• [Exercise prompt]:
Copy every line below that has the word "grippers" in it.

• [Collected data]:
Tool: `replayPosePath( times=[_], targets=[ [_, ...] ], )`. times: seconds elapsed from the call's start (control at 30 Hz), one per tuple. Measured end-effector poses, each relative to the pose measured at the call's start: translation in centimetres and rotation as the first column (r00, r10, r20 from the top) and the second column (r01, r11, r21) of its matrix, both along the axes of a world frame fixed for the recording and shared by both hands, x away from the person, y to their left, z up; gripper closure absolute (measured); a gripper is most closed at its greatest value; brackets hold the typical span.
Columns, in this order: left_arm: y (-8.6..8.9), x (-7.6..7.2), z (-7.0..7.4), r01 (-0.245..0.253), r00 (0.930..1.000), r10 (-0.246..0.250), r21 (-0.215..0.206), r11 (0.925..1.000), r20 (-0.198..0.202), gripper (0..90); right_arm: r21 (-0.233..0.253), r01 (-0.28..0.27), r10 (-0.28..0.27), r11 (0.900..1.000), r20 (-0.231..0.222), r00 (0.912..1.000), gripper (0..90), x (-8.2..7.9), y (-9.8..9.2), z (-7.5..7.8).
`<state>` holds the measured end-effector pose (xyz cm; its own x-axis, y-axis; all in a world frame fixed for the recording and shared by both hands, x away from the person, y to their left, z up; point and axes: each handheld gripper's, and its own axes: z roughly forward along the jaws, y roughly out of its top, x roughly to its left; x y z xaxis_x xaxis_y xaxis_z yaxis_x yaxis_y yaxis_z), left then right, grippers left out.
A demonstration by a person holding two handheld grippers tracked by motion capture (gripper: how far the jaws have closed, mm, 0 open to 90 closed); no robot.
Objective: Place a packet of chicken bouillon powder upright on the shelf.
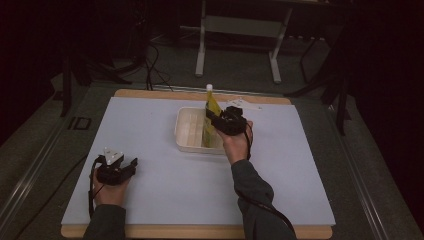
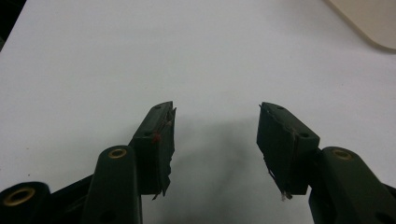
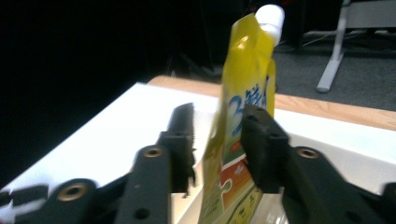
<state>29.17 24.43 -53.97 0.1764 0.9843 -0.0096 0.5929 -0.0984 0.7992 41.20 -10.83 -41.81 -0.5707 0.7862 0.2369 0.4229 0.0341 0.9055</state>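
Note:
A yellow spouted pouch (image 1: 212, 102) with a white cap stands upright in a white tray (image 1: 187, 127) at the middle of the pale mat. My right gripper (image 1: 216, 117) reaches it from the tray's right side. In the right gripper view the pouch (image 3: 243, 79) stands between the jaws of my right gripper (image 3: 219, 109). The right-hand jaw lies against it and a narrow gap shows at the left-hand jaw. My left gripper (image 1: 131, 164) rests low over the mat at the front left. Its jaws (image 2: 215, 107) are wide apart with bare mat between them.
The mat (image 1: 150, 200) lies on a wooden tabletop whose edge (image 1: 200, 232) shows along the front. A corner of the tray (image 2: 369, 18) lies ahead and to the right of the left gripper. Metal table legs (image 1: 201, 50) and cables stand on the dark floor behind.

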Motion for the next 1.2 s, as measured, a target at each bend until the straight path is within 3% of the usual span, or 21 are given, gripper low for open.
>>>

• [Solution to the exercise]:
`<state>` holds the measured end-effector pose (xyz cm; its own x-axis, y-axis; all in a world frame fixed for the recording and shared by both hands, x away from the person, y to their left, z up; point and axes: each handheld gripper's, and its own axes: z roughly forward along the jaws, y roughly out of its top, x roughly to its left; x y z xaxis_x xaxis_y xaxis_z yaxis_x yaxis_y yaxis_z), left then right, grippers left out.
A demonstration by a person holding two handheld grippers tracked by motion capture (gripper: how far the jaws have closed, mm, 0 open to 90 closed); no robot.

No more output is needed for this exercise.